MPC Manual

Abstract

MPC is a monadic parser combinators library. It provides a toolbox of predefined parsers, facilities for error handling and parses arrays, streams and lists.

This manual summarizes the exported functions of the packages mpc, mpc.characters, and mpc.numerals. Refer to the MPC API for detailed descriptions of all exported symbols. To learn more about MPC's internals and monadic parser combinators in general read Drew Crampsie's parser combinators tutorial.

A brief practical example

Assuming you want to parse an email address in the form of <user>@<host>. Let's start by defining our package:

(defpackage simple-address
  (:use :cl :mpc :mpc.characters))

(in-package :simple-address)

Next we restrict the allowed characters in the user and host fields:

(defun =address-character ()
  (=or (=satisfies #'alphanumericp)
       (=one-of '(#\- #\_ #\. #\+))))
That is: Alphanumeric characters or any one of the dash, underscore, perioid and plus chracters. Note how we use Common Lisp's alphanumericp.

Finally we use =address-character to implement a simple address parser:

(defun =simple-address ()
  (=let* ((user (=string-of (=address-character)))
          (_ (=character #\@))
          (host (=string-of (=address-character))))
    (=result (list user host))))
The _ binding in the =let* bindings is used to ignore the @ seperator. We return a list containing the user and host strings using =result.

We can now apply our grammar using run:

(run (=simple-address) "foo@example.com")
 ⇒ ("foo" "example.com")

(run (=simple-address) "!!!@@@.com")
 ⇒ NIL

run: Main entry point.

run is the main entry point to MPC and has to be used to run a parser against an input-source. The input-source can be of type array, file-stream or list. Because MPC supports non-deterministic parsers which can return multiple results, run accepts a keyword parameter result, a function used to select the desired return value. By default run returns only the first result's value.

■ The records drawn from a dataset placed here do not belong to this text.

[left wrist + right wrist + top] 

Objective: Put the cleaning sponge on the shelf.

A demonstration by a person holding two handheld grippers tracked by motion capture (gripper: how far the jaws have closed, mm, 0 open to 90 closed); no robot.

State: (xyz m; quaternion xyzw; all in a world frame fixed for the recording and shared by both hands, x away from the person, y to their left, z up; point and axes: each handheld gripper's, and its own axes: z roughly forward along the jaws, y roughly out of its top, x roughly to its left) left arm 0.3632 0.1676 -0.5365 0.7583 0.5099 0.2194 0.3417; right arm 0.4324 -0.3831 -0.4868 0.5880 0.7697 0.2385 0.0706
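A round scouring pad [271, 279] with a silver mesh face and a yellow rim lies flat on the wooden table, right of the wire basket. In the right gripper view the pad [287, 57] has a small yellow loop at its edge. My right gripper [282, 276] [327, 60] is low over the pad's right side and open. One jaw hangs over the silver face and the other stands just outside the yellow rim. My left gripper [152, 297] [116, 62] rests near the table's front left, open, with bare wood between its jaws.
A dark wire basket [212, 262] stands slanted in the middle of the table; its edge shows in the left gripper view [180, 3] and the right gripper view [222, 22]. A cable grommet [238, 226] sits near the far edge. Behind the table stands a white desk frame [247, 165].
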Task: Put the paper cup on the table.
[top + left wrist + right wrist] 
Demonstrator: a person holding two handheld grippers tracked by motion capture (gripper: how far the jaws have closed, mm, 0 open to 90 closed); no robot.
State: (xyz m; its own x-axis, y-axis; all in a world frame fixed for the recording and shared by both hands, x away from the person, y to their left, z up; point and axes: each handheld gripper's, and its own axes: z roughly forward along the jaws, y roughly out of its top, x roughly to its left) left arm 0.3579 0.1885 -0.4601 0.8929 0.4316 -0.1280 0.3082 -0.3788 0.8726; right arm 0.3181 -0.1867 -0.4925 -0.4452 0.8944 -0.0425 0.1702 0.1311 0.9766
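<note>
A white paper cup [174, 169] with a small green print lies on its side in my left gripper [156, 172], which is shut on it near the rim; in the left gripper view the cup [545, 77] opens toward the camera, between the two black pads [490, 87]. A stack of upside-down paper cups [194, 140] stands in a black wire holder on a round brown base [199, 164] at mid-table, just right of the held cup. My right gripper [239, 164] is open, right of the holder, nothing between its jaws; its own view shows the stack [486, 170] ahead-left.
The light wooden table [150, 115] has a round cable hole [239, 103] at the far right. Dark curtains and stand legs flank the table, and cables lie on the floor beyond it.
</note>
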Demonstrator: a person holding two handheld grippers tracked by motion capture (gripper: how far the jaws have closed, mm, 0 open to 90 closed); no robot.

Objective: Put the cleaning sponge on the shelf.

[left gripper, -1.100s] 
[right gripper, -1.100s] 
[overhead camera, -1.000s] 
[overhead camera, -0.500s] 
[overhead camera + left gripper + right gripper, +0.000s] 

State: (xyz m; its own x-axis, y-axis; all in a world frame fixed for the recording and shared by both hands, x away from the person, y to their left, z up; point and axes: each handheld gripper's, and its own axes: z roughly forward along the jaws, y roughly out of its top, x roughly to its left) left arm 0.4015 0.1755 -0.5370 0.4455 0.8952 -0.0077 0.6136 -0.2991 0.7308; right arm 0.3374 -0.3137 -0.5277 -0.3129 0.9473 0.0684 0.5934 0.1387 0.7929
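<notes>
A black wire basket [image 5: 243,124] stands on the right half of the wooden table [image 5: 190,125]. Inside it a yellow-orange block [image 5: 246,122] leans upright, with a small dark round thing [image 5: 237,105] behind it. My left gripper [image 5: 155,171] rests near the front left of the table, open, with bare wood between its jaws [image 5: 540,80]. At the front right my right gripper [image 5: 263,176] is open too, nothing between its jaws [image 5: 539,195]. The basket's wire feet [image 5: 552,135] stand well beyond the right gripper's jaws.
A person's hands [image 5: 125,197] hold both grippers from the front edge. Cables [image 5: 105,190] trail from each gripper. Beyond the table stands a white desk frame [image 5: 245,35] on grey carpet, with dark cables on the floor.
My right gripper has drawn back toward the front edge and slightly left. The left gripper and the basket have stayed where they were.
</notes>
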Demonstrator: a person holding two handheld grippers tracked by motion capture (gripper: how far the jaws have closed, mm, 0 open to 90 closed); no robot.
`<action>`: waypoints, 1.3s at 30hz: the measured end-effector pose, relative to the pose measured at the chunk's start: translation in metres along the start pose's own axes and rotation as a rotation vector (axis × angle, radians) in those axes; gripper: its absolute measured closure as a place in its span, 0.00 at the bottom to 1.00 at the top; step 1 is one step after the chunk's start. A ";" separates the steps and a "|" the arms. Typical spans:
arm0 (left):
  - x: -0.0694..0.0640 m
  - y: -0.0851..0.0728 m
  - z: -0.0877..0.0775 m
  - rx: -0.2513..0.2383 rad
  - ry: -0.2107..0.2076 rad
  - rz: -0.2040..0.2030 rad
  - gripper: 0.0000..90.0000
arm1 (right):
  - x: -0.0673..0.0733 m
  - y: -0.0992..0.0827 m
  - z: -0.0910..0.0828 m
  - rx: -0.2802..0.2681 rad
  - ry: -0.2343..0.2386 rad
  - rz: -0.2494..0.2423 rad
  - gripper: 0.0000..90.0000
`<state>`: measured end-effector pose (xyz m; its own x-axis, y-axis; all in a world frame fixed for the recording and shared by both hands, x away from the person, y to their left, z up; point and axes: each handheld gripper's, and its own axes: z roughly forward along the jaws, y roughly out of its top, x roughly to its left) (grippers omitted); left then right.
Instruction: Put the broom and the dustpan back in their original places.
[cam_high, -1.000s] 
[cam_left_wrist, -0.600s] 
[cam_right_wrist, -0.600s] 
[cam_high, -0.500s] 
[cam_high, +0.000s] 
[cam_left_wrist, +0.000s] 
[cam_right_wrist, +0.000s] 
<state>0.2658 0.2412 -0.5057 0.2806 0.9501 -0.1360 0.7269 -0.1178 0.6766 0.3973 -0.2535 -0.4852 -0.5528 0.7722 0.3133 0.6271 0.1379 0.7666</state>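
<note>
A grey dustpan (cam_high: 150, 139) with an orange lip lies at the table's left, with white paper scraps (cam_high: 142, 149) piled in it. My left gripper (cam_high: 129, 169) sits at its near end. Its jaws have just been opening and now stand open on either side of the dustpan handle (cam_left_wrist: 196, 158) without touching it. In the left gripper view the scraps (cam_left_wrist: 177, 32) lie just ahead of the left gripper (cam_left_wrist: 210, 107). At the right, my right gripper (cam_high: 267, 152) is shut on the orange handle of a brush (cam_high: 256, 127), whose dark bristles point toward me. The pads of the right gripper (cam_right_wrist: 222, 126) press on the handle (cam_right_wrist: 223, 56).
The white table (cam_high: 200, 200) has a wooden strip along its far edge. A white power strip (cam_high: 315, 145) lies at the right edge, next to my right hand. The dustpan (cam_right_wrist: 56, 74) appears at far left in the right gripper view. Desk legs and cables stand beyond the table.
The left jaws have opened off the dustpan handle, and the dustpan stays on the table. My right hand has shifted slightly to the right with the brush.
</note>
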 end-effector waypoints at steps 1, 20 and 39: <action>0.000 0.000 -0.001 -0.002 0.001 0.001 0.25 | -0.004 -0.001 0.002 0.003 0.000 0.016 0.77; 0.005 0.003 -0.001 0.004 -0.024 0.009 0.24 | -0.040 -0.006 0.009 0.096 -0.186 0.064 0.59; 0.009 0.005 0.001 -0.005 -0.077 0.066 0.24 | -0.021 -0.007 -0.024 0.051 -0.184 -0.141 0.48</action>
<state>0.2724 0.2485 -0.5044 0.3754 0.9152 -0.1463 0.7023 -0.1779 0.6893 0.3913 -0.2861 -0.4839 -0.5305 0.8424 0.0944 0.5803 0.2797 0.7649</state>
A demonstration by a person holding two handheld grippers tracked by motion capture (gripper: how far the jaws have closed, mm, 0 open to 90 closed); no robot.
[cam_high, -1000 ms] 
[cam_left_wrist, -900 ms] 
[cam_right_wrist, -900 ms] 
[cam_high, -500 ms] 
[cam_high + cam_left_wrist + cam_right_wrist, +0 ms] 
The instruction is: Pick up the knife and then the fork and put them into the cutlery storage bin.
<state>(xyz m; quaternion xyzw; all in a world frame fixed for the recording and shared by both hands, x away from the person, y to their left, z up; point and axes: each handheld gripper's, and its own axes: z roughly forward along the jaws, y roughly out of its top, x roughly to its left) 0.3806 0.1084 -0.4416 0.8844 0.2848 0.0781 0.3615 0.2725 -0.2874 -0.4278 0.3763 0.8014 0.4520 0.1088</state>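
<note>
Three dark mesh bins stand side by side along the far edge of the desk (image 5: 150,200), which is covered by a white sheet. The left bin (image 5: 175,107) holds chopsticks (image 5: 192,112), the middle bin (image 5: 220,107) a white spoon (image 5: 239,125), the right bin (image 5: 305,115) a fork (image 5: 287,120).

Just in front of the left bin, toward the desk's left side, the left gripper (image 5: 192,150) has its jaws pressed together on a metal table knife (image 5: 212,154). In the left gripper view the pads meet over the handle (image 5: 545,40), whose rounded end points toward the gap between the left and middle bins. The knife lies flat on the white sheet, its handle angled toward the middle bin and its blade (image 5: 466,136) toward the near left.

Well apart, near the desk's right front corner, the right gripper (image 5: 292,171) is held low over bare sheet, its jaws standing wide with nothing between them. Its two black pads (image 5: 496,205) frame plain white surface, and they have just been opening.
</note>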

Primitive parsers and combinators

The core of MPC is made up of primitive parsers and combinators. A parser is a function that accepts an input source and returns a list of pairs containing the result and the remaining input if it is successful and nil othwerise to signal its failure to parent parsers. A combinator is a function which returns a parser. For consistency primitive parsers are defined as combinators that that always return the primitive parser.

=item is used to pop off an item from the input. It fails if the input is empty. =result always succeeds with a given value without consuming input. It is used to return arbitrary values from a parser. To check for end of input there is =end-of-input which succeeds only when the input is empty.

The primitive combinator =bind permits applying parsers in sequence and offers a way to access their intermediate results. =plus lets us combine parsers in a non-deterministic way while =or and =and are deterministic alternatives. =if allows for conditional application of parsers.

=let*: Syntax for lispers

The =let* macro offers a lispy syntax for =bind. It binds the results of a sequence of parsers to variables and unless any parser fails runs the body parsers. It also understands the special symbol _ (underscore) to signify ignorable bindings, where ignorable means that no symbol shall be bound to the value of a given parser (=let* nevertheless requires the parser to succeed).

The syntax of =let* is as follows:

(=let* ((symbol parser)*) parser*)

Error handling

=fail simply always fails. It optionally accepts expressions to be evaluated at failure. Those expressions are permitted to call get-input-position, which can be used to determine where a failure occurred.

Two other error handling facilities =handler-case and =restart-case do what their names suggest. Instead of forms to be evaluated, every case clause accepts parsers to be run.

More combinators

=when and =unless behave like =if with an implicit progn and no else clause. Just like when and unless in Common Lisp.

=not takes one parser and, if it would fail, consumes and returns the next item from input.

=prog1 and =prog2 behave like =and but return the result of the first or second parser respectively. =maybe applies a parser and succeeds even if the parser fails. =list also behaves like =and but collects all results in a list.

=satisfies applies (=item) but only succeeds when the result returned by (=item) satisfies a given predicate. =eql, =one-of, =none-of and =range are like =satisfies but require the result returned by (=item) to be eql to a given value, eql to one or none of the values in a given list or to be inside a range defined by a predicate and a lower and upper bound respectively.

=one-or-more, =zero-or-more, =one-to, =zero-to, =at-least and =exactly do as their names suggest and apply parsers multiple times in various variants.

=funcall applies a parser and returns the result of a given function called on the parsers result.

Parsers for character input

=character behaves like =eql but uses char= instead of eql. =string is similar too as it parses a given string or fails. =string-of parses a string of characters parsed by a given parser.

=whitespace and =skip-whitespace parse or skip characters commonly considered as whitespace respectively. =newline parses the newline character and =line parses a string of characters terminated by newline or end of input.

Parsers for numerals

=digit parses a number from a digit character. =natural-number and =integer-number both parse numbers from numeral strings while the latter also understands a leading dash for negativity. All three parses accept an optional radix argument.